**EXERCISE PROMPT:** Repeat the data that follows, keeping every character intact.
*** Block opens ***
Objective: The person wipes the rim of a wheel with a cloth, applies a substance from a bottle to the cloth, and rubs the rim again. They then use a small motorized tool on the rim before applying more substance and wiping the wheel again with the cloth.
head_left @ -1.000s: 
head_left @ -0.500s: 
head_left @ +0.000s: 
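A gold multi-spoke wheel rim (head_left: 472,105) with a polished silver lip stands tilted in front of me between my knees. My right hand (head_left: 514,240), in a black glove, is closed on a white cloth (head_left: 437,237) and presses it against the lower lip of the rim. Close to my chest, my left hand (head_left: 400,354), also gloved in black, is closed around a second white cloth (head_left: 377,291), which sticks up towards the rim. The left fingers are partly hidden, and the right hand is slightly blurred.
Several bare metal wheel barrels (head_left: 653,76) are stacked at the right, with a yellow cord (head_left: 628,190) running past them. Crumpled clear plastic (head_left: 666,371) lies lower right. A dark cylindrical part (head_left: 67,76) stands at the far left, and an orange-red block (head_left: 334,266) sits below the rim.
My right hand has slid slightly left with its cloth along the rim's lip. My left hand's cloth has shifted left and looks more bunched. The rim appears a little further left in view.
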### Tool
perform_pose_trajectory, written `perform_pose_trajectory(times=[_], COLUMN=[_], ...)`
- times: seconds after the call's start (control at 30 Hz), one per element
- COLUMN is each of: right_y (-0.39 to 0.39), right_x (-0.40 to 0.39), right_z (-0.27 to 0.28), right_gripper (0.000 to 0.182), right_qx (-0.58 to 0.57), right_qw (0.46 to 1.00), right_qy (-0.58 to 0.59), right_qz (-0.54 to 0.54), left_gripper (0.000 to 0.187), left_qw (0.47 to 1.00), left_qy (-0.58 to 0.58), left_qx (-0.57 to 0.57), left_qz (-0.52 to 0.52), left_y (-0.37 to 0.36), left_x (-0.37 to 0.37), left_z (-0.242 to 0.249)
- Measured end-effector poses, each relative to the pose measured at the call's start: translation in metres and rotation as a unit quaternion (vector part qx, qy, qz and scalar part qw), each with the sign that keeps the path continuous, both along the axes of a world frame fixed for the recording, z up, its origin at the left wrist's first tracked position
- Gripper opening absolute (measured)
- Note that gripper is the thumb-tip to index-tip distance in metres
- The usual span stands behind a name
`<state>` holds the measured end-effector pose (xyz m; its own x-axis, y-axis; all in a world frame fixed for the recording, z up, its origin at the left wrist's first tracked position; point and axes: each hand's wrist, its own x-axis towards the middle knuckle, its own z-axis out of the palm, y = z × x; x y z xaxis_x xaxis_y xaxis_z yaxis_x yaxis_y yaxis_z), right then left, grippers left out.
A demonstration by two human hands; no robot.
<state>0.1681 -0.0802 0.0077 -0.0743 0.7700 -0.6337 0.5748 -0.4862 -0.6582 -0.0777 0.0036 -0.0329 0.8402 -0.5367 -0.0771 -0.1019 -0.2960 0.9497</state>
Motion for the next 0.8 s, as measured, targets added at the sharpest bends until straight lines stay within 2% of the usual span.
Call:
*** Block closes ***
**WRITTEN ANSWER:**
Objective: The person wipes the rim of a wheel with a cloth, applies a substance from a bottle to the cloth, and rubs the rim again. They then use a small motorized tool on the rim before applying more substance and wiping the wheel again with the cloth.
head_left @ -1.000s: 
head_left @ -0.500s: 
head_left @ +0.000s: 
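A gold multi-spoke wheel rim (head_left: 472,105) with a polished silver lip stands tilted in front of me between my knees. My right hand (head_left: 514,240), in a black glove, is closed on a white cloth (head_left: 437,237) and presses it against the lower lip of the rim. Close to my chest, my left hand (head_left: 400,354), also gloved in black, is closed around a second white cloth (head_left: 377,291), which sticks up towards the rim. The left fingers are partly hidden, and the right hand is slightly blurred.
Several bare metal wheel barrels (head_left: 653,76) are stacked at the right, with a yellow cord (head_left: 628,190) running past them. Crumpled clear plastic (head_left: 666,371) lies lower right. A dark cylindrical part (head_left: 67,76) stands at the far left, and an orange-red block (head_left: 334,266) sits below the rim.
My right hand has slid slightly left with its cloth along the rim's lip. My left hand's cloth has shifted left and looks more bunched. The rim appears a little further left in view.
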### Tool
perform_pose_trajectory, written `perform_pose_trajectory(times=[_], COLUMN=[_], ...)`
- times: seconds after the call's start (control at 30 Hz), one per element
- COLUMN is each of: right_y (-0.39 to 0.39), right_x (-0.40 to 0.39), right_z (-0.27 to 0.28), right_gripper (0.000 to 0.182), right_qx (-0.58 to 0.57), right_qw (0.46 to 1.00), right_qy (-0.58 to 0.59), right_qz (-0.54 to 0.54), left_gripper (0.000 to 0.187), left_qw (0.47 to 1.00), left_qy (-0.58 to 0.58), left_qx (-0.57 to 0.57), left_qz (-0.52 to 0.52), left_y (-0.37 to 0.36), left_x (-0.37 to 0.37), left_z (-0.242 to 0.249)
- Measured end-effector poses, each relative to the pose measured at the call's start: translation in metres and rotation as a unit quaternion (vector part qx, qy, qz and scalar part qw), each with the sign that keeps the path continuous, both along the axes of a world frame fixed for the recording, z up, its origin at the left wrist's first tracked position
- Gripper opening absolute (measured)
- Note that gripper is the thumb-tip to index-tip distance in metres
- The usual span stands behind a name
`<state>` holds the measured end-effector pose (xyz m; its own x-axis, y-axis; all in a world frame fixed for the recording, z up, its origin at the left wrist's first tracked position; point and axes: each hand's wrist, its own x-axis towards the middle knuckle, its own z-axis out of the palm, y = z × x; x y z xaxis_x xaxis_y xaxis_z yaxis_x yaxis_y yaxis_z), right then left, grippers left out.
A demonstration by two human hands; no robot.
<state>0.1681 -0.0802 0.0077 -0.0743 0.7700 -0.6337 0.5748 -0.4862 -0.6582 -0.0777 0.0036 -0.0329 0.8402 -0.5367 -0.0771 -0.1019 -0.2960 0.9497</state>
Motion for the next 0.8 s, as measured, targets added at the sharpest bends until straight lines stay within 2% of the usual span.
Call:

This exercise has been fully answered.